Wal-Mart International reshapes the world retailing order

Discount Store News, Jan 20, 1997 by James Mammarella, Pete Hisey

Five months ago, what shoppers in Shenzhen, China, wanted and received when they shopped in large modern stores changed dramatically. The opening of a Wal-Mart Supercenter and a Sam's Club in August set the new standard for high-volume, high-value retailing in what the locals call "New City," the center of the most robust of China's special economic development zones.

Some elements of the booming capitalism in Shenzhen will never roll out across the rest of China, but the enthusiasm for shopping the Wal-Mart way is unmistakable. It will have a lasting impact on how goods are sold in what is likely to become the world's largest economy.

Similar stories are unfolding across the developing world. From the relatively sophisticated consumer societies of Argentina and Brazil to the gleaming new malls built for Indonesia's just-emerging middle class, throngs of shoppers harvest incredible volumes of product every week.

"We changed the customer expectation of shopping forever," Wal-Mart International president and ceo Bob Martin told DSN.

In one of the surest signs of success, competitors have raced to adopt various Wal-Mart logistics, merchandising and pricing concepts, as detailed in this exclusive DSN report. For example, Derk Doijer, chairman and ceo of Makro Atacadista in Brazil, said that the company dropped its margins in food to improve competitiveness in the third quarter of fiscal 1997. In both China and Indonesia, leading local department store retailers unveiled new prototype stores in 1996 that borrowed heavily from Wal-Mart's look and feel, from fixtures and signs to security measures.

Wal-Mart will radically affect the business operations of competitors. Its China units, for instance, received a special exemption from item pricing laws after demonstrating how effectively bar coding and checkout scanning work. Manufacturers and distributors in Indonesia will have to use bar coding as Wal-Mart's rivals begin to demand the same inventory and cost control benefits that their American competitor enjoys.
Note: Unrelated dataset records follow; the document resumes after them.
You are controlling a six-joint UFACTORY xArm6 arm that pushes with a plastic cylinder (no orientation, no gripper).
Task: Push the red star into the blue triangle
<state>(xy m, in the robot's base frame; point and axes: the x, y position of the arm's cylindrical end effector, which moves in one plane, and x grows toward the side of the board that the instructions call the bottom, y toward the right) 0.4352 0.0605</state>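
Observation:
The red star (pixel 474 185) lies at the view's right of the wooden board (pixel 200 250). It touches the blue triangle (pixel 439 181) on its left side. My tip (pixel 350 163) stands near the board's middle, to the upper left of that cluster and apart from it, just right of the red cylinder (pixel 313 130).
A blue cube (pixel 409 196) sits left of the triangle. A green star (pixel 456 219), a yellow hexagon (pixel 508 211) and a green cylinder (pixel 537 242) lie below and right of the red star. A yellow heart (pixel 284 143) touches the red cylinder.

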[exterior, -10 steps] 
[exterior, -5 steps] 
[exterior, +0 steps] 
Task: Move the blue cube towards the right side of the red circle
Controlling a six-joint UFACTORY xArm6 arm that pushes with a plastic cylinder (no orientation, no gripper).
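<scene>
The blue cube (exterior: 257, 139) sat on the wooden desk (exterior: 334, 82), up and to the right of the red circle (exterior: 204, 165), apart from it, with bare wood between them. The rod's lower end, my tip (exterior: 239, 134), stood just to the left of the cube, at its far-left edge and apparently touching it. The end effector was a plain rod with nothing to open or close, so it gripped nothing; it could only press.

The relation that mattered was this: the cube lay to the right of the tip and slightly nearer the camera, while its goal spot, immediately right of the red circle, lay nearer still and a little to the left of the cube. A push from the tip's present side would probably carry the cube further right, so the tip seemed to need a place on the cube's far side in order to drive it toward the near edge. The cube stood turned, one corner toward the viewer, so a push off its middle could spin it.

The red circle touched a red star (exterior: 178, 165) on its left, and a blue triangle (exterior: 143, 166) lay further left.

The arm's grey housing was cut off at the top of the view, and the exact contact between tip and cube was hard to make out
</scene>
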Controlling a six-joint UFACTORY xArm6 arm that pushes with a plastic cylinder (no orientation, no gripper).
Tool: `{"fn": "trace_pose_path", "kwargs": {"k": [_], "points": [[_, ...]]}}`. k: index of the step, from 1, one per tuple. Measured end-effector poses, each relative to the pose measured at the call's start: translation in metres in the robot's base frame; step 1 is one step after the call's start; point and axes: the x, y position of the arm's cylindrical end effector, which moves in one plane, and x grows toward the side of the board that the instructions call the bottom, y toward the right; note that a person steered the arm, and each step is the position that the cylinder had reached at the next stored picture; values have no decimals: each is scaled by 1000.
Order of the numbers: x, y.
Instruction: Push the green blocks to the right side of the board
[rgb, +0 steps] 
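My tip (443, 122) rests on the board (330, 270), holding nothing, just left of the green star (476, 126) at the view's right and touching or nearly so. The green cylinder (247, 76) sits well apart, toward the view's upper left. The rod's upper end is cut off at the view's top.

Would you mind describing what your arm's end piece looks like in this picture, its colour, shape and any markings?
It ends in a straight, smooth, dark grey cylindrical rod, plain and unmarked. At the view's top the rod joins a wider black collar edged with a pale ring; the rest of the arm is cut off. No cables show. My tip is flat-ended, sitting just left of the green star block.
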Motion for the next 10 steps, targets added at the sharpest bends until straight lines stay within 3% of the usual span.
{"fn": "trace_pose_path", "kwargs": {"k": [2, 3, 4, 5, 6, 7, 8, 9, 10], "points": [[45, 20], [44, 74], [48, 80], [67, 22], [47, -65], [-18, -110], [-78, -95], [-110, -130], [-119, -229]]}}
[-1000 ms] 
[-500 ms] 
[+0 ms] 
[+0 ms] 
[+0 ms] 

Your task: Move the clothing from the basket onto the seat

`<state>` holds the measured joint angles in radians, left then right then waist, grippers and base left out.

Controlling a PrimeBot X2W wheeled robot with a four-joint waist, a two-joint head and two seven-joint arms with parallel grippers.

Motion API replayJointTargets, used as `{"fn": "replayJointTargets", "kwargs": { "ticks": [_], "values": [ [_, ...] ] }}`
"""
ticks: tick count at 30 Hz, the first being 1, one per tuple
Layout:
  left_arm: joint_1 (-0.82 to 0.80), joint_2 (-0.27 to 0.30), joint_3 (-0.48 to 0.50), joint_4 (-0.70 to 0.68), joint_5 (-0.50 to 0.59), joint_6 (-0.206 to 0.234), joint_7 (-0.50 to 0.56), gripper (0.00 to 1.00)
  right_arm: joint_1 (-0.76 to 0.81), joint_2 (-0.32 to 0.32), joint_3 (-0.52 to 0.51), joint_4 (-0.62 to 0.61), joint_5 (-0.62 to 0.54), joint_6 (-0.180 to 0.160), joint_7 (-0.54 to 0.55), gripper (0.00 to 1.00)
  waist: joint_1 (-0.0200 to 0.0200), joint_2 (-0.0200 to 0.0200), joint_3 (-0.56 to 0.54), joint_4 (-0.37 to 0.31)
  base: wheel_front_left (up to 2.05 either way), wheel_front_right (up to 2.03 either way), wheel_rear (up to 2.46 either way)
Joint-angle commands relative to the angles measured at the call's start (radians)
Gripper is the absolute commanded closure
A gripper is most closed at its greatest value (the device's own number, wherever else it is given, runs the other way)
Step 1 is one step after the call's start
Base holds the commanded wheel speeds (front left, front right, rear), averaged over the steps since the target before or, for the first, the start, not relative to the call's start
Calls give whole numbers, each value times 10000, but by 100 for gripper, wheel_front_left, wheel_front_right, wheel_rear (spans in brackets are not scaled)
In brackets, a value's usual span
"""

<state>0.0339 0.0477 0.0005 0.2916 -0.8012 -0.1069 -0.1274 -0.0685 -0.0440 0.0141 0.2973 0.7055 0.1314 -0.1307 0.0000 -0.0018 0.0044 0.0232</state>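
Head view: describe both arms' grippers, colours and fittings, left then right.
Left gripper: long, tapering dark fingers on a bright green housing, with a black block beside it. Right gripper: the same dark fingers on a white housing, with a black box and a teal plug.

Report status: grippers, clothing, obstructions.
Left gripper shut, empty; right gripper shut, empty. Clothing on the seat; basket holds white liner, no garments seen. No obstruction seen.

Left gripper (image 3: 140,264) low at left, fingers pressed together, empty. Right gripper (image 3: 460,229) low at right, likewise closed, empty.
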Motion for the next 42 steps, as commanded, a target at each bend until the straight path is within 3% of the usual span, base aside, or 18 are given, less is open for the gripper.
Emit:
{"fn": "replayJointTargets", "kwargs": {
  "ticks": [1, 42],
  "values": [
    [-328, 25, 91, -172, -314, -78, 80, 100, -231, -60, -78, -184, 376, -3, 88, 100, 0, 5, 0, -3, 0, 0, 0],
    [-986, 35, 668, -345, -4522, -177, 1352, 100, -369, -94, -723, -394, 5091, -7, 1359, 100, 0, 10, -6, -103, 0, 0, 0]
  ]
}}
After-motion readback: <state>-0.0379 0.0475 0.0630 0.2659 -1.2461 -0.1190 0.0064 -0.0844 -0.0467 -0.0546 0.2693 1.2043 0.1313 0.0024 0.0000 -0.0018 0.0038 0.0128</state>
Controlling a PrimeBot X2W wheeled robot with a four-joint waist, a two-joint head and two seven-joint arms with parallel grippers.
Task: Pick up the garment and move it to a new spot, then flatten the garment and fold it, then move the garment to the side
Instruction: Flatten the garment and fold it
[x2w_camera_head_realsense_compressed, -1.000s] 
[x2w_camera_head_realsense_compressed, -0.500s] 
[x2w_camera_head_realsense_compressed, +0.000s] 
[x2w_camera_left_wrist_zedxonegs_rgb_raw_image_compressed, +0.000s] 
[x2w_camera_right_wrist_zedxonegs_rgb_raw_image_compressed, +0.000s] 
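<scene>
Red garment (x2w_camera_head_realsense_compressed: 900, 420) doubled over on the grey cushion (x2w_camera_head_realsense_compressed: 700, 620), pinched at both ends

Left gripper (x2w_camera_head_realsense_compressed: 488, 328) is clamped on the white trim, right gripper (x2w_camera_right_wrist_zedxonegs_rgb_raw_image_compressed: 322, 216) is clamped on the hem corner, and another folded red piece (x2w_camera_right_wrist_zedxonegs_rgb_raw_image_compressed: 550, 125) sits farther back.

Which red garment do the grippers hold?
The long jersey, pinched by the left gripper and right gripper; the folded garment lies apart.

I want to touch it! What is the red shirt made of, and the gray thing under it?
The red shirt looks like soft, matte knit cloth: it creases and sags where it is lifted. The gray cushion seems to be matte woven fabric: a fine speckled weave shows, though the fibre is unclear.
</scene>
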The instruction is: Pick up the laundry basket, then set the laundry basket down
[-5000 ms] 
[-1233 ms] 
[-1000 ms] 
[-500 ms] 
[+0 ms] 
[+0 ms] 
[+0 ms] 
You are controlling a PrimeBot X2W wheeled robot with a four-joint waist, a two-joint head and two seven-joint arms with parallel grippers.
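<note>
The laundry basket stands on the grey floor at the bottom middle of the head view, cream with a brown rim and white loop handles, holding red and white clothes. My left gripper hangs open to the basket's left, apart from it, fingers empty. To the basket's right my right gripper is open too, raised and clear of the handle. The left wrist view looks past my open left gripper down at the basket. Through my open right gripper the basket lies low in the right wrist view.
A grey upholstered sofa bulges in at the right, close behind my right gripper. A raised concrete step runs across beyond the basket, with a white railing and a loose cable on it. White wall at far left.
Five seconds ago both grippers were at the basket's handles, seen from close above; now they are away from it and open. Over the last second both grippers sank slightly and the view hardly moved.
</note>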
After several years of sometimes painful, real-world testing in Mexico, South America and Hong Kong, Wal-Mart International has knocked out a lot of the bugs in its system. The division is poised to begin generating real and increasing returns for the company. With 1995 sales of $3.7 billion, the international division posted an operating loss of $16 million, a virtual break-even. Results for 1996 will be released at the end of February.

Wal-Mart is winning over consumers abroad by applying its proven policies and procedures to extremely divergent peoples. Even with the changes, a Wal-Mart store is instantly recognizable anywhere in the world. Joe Hatfield, president and coo of Wal-Mart Asia, said "providing clean, bright stores where [consumers] can find value" is at the deceptively simple core of the retailer's appeal to customers accustomed to different standards.

The Wal-Mart International Division, formed in '94, is, a polyglot unit. Business is conducted through joint ventures in China, Mexico and Brazil, by a hands-on licensing contract to one of the largest corporate groups in Indonesia, and independently in Argentina by Wal-Mart. In Canada, the chain leapt onto the map in '95 with 122 stores bought from Woolworth. International operates the Puerto Rico units for cultural and logistics reasons.

While committed to plowing hundreds of millions of dollars more into new markets, the division has not convinced everyone of its wisdom. As Wal-Mart's stock price plateaued over the past three years, some analysts said that it had faltered in its international expansion and had for once encountered market forces and cultural currents beyond its ken.

But the continuing expansion speaks of sound business sense. While Wal-Mart keeps adding or converting 100 stores per year in the United States, most prime areas are already being served. Also, as its saturates the United States and competitors improve, profit margins are increasingly pressured - typical conditions of a mature market.

However, in the markets where most of the world's nearly 6 billion people live, the retailing landscape offers greater opportunity to the bold. Compared to the U.S. scene, logistics and distribution systems are poor, foreign chains enjoy favorable relationships with suppliers and governments, and consumers and potential employees may be resistant to American ways and means.

The 21st century will reward those retailers that get on the ground now and learn how to grow with these burgeoning economies. Each of the countries in the report is understored in comparison to its citizens' growing purchasing power.

Criticism of Wal-Mart International reached a peak last year. Mexico's economic crisis had taken the wind out of Wal-Mart's sales there during 1995. The company ended a short-lived joint venture experiment operating mini warehouse clubs in expensive Hong Kong. Meanwhile, rumors and incomplete press reports from Argentina and Brazil implied that Wal-Mart had met the first major failure in its history, that it was losing enormous sums of money against fierce resistance by established global retailers Makro and Carrefour.